• WORK INSTRUCTION:
In the material below, identify each line bearing the word "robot". Reproduce those lines.

• EXTRACTED ENTRIES:
----------------
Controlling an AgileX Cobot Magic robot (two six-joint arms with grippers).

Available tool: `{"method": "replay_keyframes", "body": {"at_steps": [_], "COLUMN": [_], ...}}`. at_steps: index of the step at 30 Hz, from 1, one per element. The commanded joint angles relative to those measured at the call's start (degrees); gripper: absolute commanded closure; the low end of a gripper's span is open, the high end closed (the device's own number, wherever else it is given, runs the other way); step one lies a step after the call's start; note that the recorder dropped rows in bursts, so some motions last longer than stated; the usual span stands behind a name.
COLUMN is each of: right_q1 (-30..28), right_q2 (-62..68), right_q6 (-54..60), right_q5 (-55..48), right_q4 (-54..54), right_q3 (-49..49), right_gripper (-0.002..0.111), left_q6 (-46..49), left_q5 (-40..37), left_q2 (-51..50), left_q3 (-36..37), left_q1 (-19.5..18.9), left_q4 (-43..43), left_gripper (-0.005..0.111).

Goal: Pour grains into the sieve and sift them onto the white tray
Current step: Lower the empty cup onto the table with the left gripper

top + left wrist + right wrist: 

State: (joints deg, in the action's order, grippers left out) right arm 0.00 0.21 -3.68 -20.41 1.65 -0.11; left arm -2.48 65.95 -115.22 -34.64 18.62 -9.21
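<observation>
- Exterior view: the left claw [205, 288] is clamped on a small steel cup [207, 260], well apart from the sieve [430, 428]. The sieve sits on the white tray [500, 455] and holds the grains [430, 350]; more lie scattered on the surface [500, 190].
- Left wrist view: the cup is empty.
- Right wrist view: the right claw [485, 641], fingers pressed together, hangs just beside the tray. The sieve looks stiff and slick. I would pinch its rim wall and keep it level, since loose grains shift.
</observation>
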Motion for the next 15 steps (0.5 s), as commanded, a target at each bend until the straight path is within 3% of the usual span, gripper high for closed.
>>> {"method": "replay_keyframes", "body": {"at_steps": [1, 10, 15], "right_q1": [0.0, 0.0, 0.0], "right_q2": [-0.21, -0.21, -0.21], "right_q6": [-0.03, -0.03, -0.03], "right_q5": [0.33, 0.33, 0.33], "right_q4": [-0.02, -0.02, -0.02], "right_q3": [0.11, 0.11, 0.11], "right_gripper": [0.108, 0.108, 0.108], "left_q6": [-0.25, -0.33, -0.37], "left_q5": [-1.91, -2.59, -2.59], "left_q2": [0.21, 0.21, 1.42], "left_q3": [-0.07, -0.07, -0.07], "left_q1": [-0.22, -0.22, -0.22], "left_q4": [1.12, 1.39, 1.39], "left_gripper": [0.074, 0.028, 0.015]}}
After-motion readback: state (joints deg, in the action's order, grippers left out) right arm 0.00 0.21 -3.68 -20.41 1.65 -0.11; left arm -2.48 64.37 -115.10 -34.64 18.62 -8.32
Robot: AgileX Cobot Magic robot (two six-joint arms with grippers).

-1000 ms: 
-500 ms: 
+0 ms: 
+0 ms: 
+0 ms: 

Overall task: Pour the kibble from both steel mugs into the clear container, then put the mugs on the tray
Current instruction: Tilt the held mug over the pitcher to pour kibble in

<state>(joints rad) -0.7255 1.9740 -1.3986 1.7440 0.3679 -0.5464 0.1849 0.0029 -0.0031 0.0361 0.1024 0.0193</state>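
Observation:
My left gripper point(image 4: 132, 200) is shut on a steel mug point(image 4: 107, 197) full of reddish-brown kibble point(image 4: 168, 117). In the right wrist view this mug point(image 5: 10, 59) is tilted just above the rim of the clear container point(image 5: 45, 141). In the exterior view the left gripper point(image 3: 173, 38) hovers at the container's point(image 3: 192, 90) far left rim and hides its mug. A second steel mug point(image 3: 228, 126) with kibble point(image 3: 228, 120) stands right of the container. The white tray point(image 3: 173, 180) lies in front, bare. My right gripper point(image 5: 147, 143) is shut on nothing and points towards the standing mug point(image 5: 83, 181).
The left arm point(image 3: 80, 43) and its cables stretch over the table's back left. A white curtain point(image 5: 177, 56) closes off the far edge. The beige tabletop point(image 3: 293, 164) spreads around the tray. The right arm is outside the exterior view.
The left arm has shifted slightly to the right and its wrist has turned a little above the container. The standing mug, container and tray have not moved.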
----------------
• ANSWER FOR THE TASK:
Controlling an AgileX Cobot Magic robot (two six-joint arms with grippers).
Robot: AgileX Cobot Magic robot (two six-joint arms with grippers).

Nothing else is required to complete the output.